> _Aim of the task_
Transcribe the records word for word, beginning with the first line and ending with the line that contains "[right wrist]"; include nothing else.

> _Information provided_
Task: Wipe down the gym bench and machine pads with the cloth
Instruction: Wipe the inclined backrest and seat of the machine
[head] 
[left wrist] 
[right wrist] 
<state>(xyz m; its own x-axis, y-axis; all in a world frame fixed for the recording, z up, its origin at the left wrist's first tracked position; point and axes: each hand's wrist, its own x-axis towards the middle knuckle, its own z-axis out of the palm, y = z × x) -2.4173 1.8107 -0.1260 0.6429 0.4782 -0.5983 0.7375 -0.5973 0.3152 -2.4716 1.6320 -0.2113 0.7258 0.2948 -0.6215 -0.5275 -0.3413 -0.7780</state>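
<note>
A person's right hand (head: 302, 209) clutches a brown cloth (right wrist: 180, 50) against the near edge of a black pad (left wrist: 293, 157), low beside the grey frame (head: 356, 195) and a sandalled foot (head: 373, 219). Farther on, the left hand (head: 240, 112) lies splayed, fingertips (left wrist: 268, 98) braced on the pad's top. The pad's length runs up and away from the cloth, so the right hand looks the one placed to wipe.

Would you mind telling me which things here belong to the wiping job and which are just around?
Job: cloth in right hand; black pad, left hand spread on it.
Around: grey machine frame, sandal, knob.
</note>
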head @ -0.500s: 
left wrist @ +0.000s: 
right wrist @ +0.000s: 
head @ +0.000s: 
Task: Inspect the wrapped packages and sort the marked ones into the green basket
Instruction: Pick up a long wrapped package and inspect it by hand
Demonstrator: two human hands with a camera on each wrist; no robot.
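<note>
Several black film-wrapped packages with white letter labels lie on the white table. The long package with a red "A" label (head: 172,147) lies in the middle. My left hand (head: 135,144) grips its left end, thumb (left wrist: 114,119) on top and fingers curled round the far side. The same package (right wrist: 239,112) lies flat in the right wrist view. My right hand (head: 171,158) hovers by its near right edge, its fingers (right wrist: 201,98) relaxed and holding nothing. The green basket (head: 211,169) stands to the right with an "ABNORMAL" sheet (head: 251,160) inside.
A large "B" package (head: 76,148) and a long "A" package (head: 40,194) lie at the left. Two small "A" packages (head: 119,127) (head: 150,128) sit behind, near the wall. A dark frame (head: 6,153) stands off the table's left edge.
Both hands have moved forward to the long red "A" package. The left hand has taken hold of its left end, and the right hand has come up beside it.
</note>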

> _Task output_
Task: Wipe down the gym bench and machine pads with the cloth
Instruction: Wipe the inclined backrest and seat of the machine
[head] 
[left wrist] 
[right wrist] 

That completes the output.